Barracuda Networks has observed a large-scale OpenAI impersonation campaign targeting the credentials of ChatGPT users.
Threat actors have been sending out phishing emails that purport to come from artificial intelligence company OpenAI, informing recipients that their “latest subscription payment for ChatGPT was unsuccessful” and instructing them to click on a link to update payment information.
Barracuda has seen these emails targeting businesses worldwide. The company is aware of over 1,000 emails being sent from a single domain.
The phishing emails appear to come from OpenAI Payments, but they actually originate from a domain called topmarinelogistics.com. The emails passed DKIM and SPF checks.
Prebh Singh of Barracuda’s Product Management team told SecurityWeek that the OpenAI phishing emails pointed to the domain fnjrolpa.com.
This website is currently offline, but an analysis showed that it hosted a fake login page resembling that of OpenAI, indicating that the goal of the campaign is credential harvesting.
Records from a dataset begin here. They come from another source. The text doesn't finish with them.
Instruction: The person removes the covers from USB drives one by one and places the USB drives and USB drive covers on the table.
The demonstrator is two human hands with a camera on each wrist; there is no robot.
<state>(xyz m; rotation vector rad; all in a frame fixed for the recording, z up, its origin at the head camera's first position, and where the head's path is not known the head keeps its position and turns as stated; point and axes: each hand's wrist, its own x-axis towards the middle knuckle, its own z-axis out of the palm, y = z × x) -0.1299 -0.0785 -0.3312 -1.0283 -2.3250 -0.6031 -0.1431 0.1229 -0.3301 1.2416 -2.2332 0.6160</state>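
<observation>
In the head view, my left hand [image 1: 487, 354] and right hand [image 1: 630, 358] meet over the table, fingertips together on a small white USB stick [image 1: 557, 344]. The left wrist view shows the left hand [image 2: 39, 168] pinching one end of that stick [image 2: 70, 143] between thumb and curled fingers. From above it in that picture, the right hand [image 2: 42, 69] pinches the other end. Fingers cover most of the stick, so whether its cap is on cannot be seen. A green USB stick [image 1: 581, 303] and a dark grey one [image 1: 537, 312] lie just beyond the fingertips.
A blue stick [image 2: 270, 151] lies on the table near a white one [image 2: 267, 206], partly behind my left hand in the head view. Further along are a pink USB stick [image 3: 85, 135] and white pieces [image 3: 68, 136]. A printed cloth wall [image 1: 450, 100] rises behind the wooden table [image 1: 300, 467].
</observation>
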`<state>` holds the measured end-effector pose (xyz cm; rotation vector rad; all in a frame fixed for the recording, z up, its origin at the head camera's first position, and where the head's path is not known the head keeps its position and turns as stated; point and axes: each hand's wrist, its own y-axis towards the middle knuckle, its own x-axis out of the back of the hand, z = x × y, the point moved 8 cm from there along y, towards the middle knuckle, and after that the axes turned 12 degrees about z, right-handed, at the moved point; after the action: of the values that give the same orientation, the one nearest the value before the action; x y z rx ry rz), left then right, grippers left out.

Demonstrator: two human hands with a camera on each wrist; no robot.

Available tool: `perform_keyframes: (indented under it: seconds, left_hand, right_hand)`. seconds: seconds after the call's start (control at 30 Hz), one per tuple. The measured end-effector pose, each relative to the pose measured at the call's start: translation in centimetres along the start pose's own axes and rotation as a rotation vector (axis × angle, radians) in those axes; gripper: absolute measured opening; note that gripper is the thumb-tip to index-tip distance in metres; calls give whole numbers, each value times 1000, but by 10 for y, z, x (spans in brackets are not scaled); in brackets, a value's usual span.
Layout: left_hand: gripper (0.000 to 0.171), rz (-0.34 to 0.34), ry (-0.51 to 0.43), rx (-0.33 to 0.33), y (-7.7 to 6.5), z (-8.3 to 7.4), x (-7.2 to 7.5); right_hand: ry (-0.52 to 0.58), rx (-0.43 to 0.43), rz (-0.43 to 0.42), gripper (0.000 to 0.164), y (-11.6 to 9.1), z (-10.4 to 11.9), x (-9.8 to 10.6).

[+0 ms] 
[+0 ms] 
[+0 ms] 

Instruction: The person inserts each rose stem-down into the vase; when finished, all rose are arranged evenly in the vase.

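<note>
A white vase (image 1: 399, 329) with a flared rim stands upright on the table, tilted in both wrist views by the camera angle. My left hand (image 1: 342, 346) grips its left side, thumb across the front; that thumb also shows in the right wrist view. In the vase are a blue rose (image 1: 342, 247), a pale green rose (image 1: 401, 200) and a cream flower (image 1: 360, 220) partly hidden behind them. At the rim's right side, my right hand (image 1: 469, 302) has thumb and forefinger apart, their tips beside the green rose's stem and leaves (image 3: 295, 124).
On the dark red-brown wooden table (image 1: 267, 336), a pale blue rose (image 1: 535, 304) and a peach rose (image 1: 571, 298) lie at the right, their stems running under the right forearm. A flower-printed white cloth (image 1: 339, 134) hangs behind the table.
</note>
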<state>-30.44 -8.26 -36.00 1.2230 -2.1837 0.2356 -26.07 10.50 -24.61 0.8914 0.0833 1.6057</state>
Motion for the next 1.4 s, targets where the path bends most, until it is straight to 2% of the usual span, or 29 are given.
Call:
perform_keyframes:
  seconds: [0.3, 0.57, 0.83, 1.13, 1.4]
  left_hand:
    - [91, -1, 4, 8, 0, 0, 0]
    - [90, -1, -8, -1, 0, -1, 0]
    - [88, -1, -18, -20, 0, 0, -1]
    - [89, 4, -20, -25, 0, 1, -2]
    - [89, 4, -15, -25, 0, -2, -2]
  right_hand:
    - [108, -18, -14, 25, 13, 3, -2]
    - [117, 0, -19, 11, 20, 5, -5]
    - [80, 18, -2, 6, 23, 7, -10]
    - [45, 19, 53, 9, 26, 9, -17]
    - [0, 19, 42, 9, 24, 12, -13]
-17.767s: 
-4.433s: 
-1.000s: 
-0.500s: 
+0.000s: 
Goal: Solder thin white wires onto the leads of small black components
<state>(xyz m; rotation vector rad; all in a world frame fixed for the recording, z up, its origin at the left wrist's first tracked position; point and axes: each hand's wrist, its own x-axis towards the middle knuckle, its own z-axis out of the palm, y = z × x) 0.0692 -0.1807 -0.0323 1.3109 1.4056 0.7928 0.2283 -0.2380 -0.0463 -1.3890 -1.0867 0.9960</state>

“This is the simplest way for attackers to get access to new accounts that they can compromise to launch new phishing campaigns,” Singh explained.
The domain hosting the ChatGPT phishing page was registered in December 2023.
“Interestingly, based on whois records, the website was registered with an address from Nepal but the sender domain shows registered in France (and is also inaccessible now). Sender IP belongs to Germany,” Singh noted.